YOUR OBJECTIVE
Whenever a line below includes the word "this", copy that line.

DATA RECORDS
┌────────

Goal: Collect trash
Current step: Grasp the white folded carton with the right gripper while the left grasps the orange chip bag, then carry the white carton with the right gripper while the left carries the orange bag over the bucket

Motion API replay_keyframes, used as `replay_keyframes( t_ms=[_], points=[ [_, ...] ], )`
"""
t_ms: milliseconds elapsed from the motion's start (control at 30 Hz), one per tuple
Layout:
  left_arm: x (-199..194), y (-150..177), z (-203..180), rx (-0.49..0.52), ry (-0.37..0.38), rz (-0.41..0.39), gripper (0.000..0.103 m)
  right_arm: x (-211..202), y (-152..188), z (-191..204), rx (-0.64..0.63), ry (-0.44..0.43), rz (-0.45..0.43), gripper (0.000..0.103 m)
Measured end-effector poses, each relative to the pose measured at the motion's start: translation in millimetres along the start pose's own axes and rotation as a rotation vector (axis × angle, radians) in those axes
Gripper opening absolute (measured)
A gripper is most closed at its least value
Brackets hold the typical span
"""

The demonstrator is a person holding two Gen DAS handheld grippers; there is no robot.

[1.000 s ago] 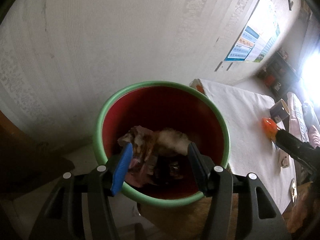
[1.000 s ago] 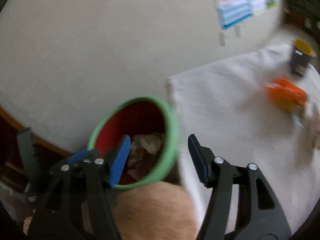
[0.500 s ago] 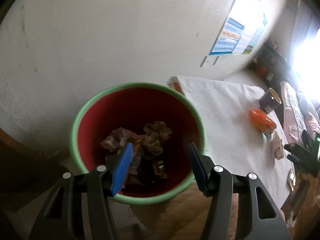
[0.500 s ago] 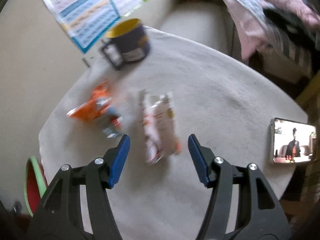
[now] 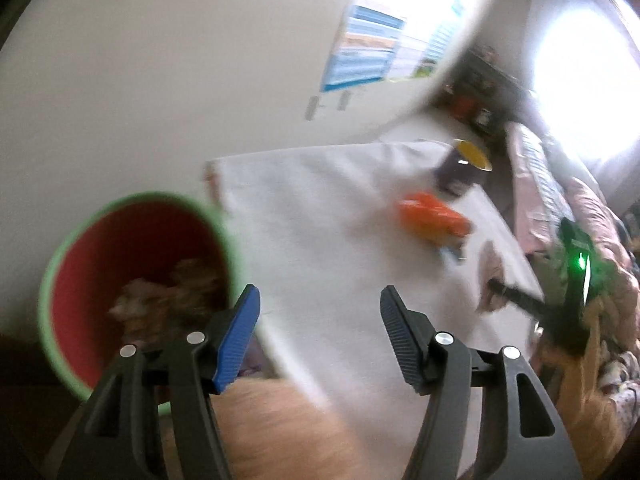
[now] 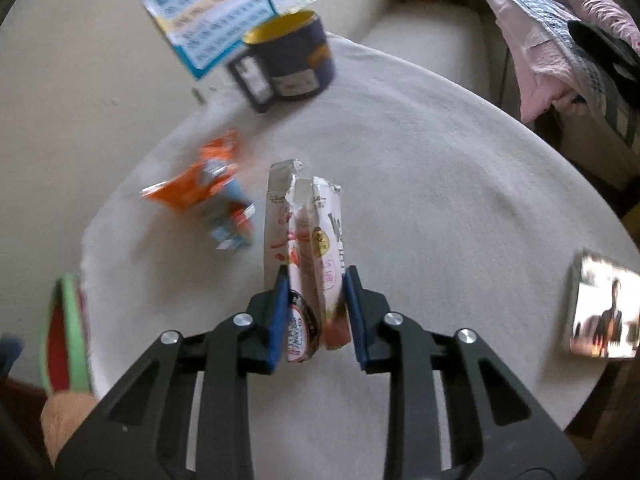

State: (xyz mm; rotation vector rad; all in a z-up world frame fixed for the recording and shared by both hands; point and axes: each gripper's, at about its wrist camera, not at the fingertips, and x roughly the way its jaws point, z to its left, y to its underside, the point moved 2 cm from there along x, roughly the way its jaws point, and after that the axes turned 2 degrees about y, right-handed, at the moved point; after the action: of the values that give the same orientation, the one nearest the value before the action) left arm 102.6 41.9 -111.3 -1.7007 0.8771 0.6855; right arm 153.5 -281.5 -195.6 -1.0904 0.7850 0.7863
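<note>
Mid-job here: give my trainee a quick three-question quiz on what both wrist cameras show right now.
1. True or false: the right gripper is closed on the torn pink-and-white wrapper.
2. Which item stands nearest the wall poster: A) mug B) orange packet C) phone?
3. Fill in: the left gripper is ____, with the green-rimmed red bin to its left.

Key: 1 true; 2 A; 3 open.

Daylight glare blows out the left view's window [image 5: 584,80] at two o'clock; both views motion-blurred, edges bent and dark.
</note>
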Motion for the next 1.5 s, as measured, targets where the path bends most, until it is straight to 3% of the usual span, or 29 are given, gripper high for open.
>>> replay_keyframes(
  t_ms=[67,167,300,467,600,700,833,1000,1033,1133,1300,1500],
  points=[
    [11.7,-7.8,-21.1,0.032,-0.010,-0.010,0.072,-18.5,20.4,-1.7,-0.012,-0.032,-0.011,0.027],
    [41.9,-25.3,-63.6,0.093,0.003,-0.013,0.073,-43.4,60.2,-3.8,-0.033,-0.047,-0.026,0.027],
    [86.4,-49.1,-103.9,0.081,0.047,0.031,0.073,-52.4,100.4,-4.7,-0.041,-0.064,-0.003,0.028],
    [146.6,-68.9,-136.5,0.030,-0.011,0.074,0.073,-55.3,97.7,-1.7,-0.060,-0.092,-0.038,0.028],
    [170.0,-73.4,-145.3,0.010,-0.065,0.087,0.073,-54.2,99.2,-4.4,-0.061,-0.121,-0.029,0.029],
    [189.9,-71.5,-148.1,-0.008,-0.097,0.143,0.074,-53.4,100.0,-9.0,-0.043,-0.140,-0.023,0.030],
    [208.1,-64.4,-152.9,-0.020,-0.066,0.211,0.088,-51.8,102.6,-13.6,-0.024,-0.158,-0.015,0.030],
    [223.8,-51.8,-154.7,-0.070,-0.046,0.293,0.088,-47.2,103.7,-16.9,0.000,-0.167,0.005,0.030],
    [226.1,-49.4,-154.8,-0.071,-0.051,0.306,0.084,-46.9,103.8,-17.3,0.003,-0.168,0.006,0.030],
    [227.2,-43.7,-155.8,-0.030,-0.084,0.305,0.060,-46.8,103.6,-18.0,0.008,-0.169,0.005,0.030],
    [208.1,-40.2,-151.0,0.037,-0.112,0.245,0.053,-45.1,103.6,-18.3,0.009,-0.164,0.012,0.030],
    [159.9,-26.4,-140.5,0.109,-0.080,0.171,0.052,-42.0,103.3,-17.0,0.010,-0.153,0.021,0.030]
  ],
)
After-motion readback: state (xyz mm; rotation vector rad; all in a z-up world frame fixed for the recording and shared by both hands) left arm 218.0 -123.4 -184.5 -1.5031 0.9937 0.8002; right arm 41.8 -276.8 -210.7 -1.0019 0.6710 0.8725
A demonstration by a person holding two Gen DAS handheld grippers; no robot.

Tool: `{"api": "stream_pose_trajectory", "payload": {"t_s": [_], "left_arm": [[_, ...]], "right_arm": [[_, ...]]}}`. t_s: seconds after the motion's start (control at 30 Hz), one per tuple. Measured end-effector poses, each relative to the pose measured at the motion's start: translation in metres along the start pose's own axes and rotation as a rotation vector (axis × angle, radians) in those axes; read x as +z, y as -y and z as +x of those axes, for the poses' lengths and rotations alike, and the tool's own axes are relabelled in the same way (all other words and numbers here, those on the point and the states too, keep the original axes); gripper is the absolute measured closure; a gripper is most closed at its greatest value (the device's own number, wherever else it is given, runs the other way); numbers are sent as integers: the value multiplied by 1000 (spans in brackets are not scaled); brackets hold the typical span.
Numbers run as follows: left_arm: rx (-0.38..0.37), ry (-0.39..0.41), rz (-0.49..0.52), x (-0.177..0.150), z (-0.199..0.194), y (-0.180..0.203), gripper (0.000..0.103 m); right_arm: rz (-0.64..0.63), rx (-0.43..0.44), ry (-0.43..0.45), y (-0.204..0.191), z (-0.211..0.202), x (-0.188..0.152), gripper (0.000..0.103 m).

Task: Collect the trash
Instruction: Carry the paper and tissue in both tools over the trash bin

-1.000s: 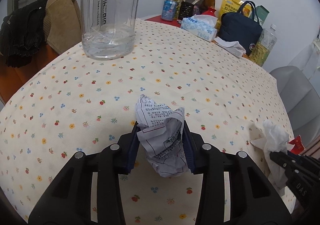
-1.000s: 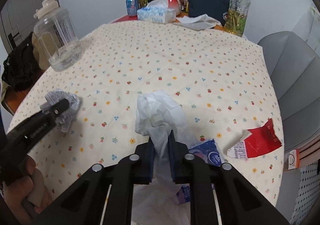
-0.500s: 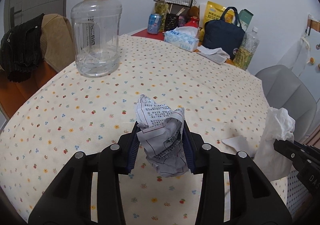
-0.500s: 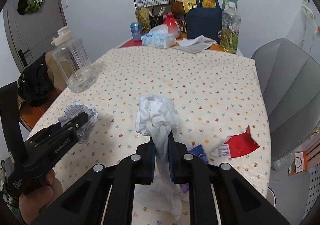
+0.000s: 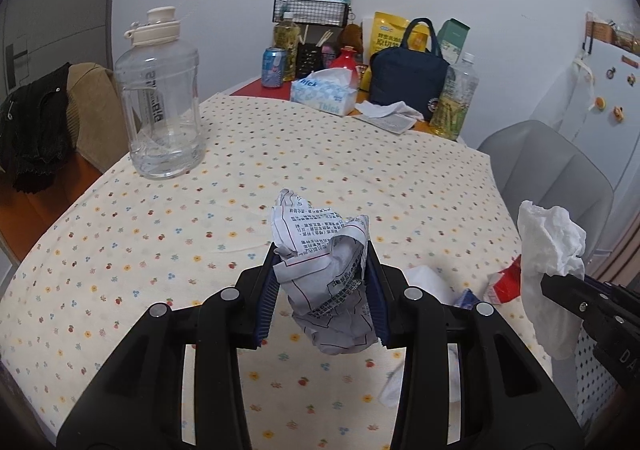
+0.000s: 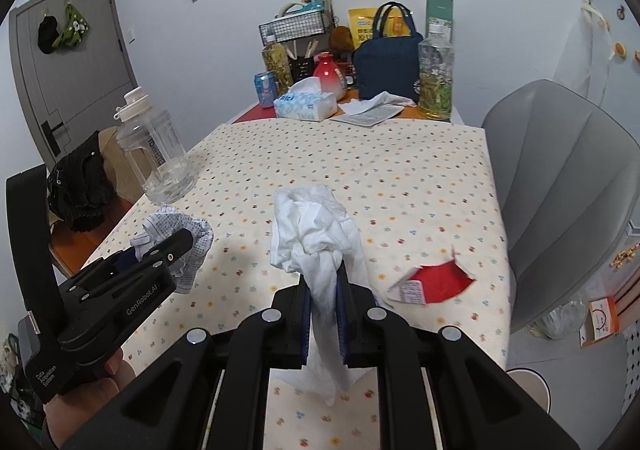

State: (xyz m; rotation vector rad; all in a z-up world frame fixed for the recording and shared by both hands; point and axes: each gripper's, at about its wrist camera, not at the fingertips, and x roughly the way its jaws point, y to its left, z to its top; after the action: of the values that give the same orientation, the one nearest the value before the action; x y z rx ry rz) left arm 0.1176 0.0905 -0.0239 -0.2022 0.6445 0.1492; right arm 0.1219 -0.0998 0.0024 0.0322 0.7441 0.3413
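Between the left tongs [image 5: 322, 286], closest to the left wrist lens, a crumpled printed paper [image 5: 326, 270] is clamped clear of the counter [image 5: 120, 250]. Right tongs [image 6: 323, 310] are pinched narrow on a white tissue wad [image 6: 312, 226], its tail hanging below the pads.

Only the right wrist view shows the hand [image 6: 108, 374] carrying the left tool and the whole red torn wrapper [image 6: 434, 282] lying on the cloth near the right edge. The left view catches just a corner of that wrapper, with a blue packet [image 5: 466, 298] beside it, both partly masked by the tool.

Further back on the left stands a clear water jug [image 5: 162, 102]. At the far end sit a tissue box [image 5: 324, 94], a navy bag [image 5: 408, 70] and a drink bottle [image 5: 456, 98]. A grey chair [image 6: 560, 186] flanks the counter's right side.
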Motion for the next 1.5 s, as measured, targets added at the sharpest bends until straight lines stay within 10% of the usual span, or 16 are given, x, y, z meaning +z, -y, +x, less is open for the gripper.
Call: {"api": "stream_pose_trajectory", "payload": {"t_s": [1.5], "left_arm": [[-290, -93, 451, -55, -3, 278, 63]], "right_arm": [[404, -294, 73, 240, -107, -100, 91]]}}
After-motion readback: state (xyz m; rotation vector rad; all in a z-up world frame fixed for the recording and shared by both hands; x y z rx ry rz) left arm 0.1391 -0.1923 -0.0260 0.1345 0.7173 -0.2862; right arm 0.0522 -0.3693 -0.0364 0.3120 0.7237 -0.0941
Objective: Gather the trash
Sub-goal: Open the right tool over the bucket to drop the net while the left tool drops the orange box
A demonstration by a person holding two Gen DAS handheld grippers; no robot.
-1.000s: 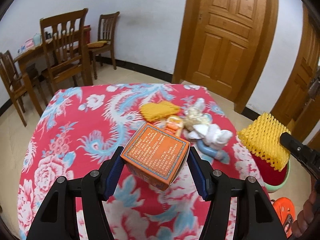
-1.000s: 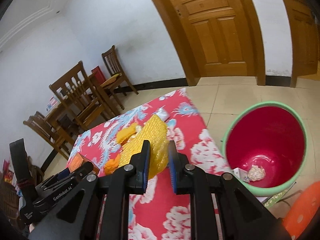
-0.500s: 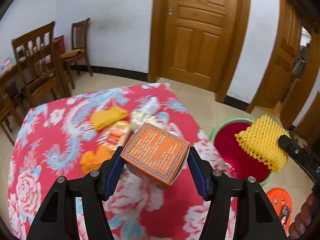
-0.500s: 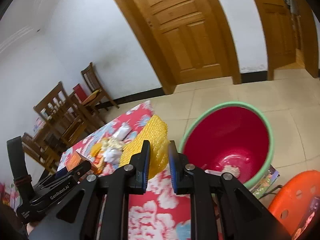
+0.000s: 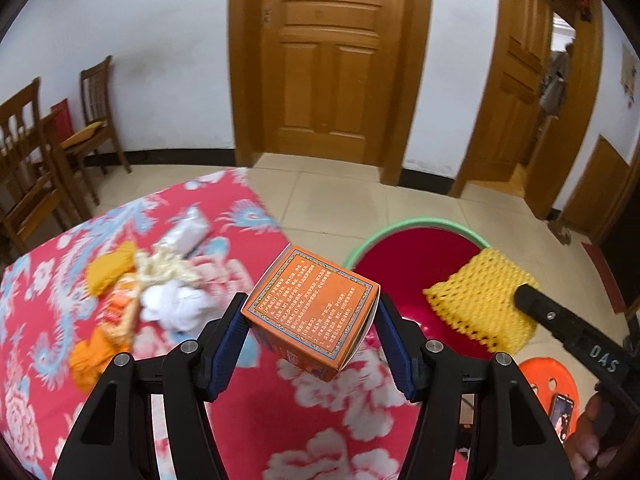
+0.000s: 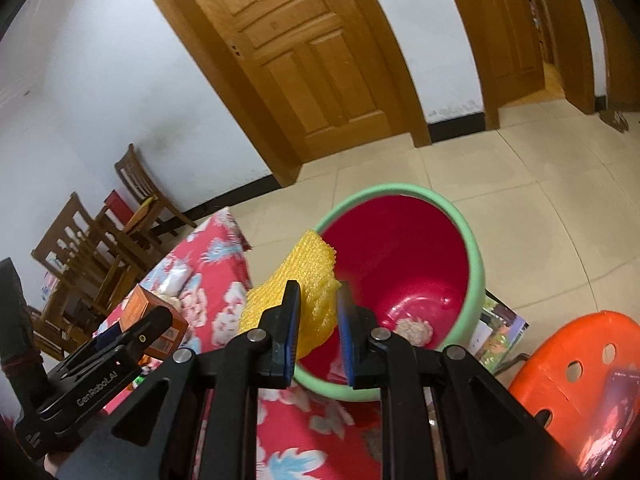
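Left tool (image 5: pixel 311 320) grasps the box (image 5: pixel 310 306); right tool (image 6: pixel 318 312) grasps yellow net (image 6: pixel 298 280) at the bin's (image 6: pixel 472 248) rim; only its view shows trash inside.

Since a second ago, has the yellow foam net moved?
Yes. The yellow foam net, then over the red tablecloth, now hangs at the bin's green rim.

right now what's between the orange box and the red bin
In the left wrist view only a strip of the flowered tablecloth separates the orange box from the red bin; no other trash lies there.
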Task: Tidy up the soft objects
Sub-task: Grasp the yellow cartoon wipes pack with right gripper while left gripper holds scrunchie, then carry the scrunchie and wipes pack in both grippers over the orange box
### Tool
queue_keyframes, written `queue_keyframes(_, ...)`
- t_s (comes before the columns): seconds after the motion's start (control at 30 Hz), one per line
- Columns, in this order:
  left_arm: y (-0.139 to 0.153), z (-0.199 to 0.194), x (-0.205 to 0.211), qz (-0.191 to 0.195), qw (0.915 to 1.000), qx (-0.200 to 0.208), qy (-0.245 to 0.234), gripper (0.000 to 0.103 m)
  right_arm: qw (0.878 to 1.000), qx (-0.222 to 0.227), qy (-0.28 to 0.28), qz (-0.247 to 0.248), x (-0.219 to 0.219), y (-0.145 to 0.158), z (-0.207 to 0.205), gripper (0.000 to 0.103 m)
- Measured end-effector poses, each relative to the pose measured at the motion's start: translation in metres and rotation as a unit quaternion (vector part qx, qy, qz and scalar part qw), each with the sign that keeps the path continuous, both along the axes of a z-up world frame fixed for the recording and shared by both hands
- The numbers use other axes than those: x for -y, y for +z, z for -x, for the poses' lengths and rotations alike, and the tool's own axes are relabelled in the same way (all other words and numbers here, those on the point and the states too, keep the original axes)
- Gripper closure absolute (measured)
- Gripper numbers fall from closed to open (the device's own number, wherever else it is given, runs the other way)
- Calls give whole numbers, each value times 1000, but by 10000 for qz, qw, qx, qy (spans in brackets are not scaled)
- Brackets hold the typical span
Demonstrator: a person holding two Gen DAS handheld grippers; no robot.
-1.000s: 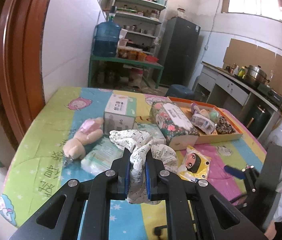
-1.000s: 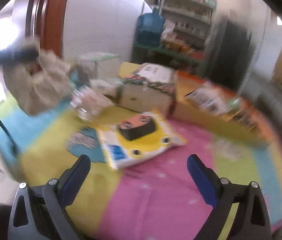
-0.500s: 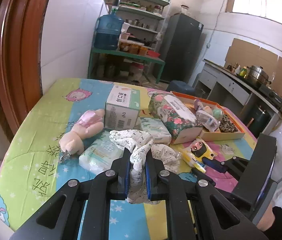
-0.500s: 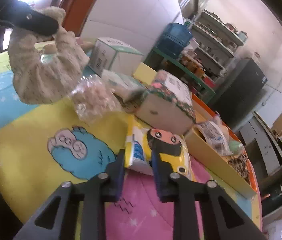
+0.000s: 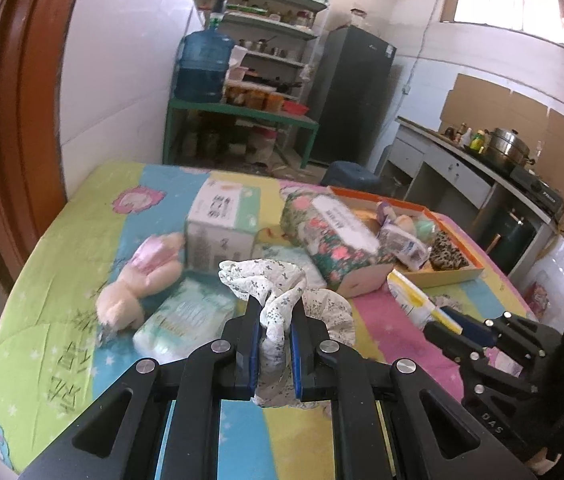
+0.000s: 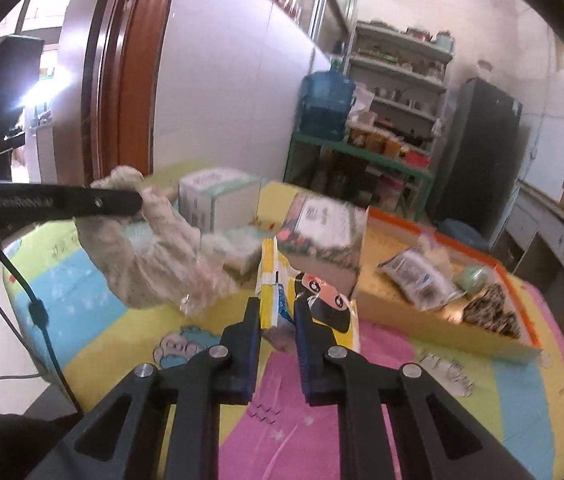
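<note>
Hanging cloth (image 5: pixel 278 312) between left tongs (image 5: pixel 276 308)

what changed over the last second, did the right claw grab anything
Yes. The right claw, wide open above the mat a second ago, came down and shut on the yellow cartoon pack, then tipped its edge up off the mat. The left claw stayed shut on the white floral cloth, held up throughout. The orange tray, floral tissue box and plush toy kept their places.

Home kitchen: fridge (image 5: pixel 351 96), stove pot (image 5: pixel 509 147), shelves (image 5: pixel 272 20).
</note>
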State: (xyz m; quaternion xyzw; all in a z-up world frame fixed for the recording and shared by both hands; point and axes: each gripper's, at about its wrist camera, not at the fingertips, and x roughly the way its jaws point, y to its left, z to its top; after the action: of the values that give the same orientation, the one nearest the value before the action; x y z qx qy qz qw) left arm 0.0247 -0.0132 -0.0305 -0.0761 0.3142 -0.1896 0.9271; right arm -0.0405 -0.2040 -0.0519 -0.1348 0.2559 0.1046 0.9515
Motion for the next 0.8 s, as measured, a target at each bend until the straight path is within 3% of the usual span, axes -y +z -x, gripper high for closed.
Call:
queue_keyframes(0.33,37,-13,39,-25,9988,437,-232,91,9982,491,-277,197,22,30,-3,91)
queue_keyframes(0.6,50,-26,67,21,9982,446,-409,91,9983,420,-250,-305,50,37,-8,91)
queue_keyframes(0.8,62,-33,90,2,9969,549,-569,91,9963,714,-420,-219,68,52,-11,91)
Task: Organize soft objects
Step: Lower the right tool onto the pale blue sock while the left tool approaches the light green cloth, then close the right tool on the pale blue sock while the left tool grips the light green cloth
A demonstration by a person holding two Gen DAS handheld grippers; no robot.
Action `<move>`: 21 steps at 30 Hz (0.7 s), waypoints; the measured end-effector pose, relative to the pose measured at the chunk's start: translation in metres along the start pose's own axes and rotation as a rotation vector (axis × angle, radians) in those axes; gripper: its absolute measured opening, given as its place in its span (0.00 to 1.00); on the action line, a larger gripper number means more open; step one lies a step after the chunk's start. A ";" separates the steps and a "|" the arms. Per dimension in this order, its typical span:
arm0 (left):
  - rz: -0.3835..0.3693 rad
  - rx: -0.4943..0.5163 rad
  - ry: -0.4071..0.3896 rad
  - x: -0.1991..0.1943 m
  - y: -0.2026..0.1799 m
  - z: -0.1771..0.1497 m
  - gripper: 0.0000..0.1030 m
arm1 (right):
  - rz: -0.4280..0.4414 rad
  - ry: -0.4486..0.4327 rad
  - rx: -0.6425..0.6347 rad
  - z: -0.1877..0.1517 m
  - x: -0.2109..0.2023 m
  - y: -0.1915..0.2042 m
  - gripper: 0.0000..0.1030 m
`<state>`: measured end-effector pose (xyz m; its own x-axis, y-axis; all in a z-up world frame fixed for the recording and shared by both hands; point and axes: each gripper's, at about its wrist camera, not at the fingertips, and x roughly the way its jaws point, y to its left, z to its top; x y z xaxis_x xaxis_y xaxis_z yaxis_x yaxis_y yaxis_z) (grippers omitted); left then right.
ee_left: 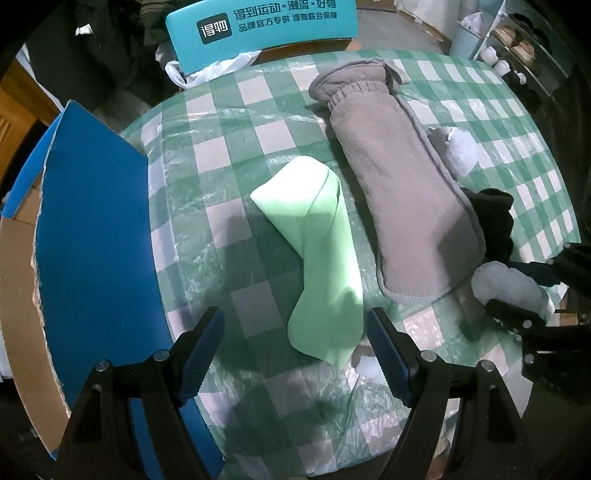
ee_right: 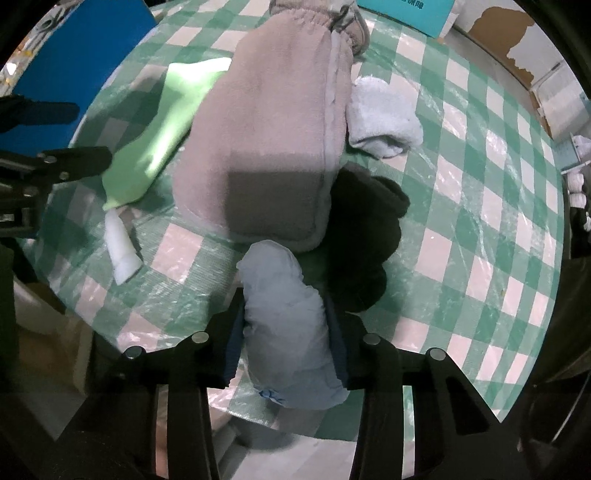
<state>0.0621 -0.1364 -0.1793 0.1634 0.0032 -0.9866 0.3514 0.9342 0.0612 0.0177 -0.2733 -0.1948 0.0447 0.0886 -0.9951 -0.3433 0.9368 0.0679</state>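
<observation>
The table (ee_left: 221, 122), under a green check cloth, carries my soft things: the grey sleeve (ee_left: 402, 192) runs down its middle, the green cloth (ee_left: 325, 266) lies beside it toward the left edge, the black piece (ee_right: 364, 240) and the white towel (ee_right: 384, 118) sit on its right. My right gripper (ee_right: 286, 332) is clamped on the pale pouch (ee_right: 288, 317) at the near edge; my left gripper (ee_left: 295, 350) stands wide apart over the green cloth's near end. I judge the pouch may slip, being squashy, or drag the sleeve touching it. The teal box (ee_left: 266, 29) bears "得物".
</observation>
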 end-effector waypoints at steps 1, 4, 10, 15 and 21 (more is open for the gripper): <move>0.001 -0.004 0.000 0.001 0.000 0.001 0.78 | 0.005 -0.006 0.004 0.000 -0.003 0.000 0.38; 0.001 -0.010 0.003 0.002 -0.003 0.001 0.78 | 0.021 -0.031 0.017 0.004 -0.015 -0.002 0.38; 0.012 -0.021 0.003 0.006 -0.002 0.010 0.78 | 0.032 -0.088 0.069 0.011 -0.031 -0.010 0.38; 0.019 -0.037 0.013 0.014 -0.002 0.016 0.78 | 0.023 -0.121 0.137 0.024 -0.036 -0.025 0.38; 0.020 -0.056 0.021 0.024 -0.002 0.028 0.78 | 0.035 -0.150 0.198 0.028 -0.038 -0.031 0.38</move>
<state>0.0914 -0.1481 -0.1984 0.1502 0.0289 -0.9882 0.2962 0.9523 0.0729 0.0535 -0.2966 -0.1567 0.1797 0.1577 -0.9710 -0.1572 0.9790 0.1299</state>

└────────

ANSWER BOX
- Columns, in this order:
Action `<move>`: 21 steps at 30 Hz (0.7 s), waypoints; the measured end-effector pose, relative to the pose measured at the chunk's start: translation in metres along the start pose's own axes and rotation as a rotation vector (axis × angle, radians) in those axes; gripper: its absolute measured opening, given as its place in its span (0.00 to 1.00); on the action line, a larger gripper number means more open; step one lies a step after the chunk's start. A ";" separates the steps and a "|" the arms. Per dimension in this order, its typical span:

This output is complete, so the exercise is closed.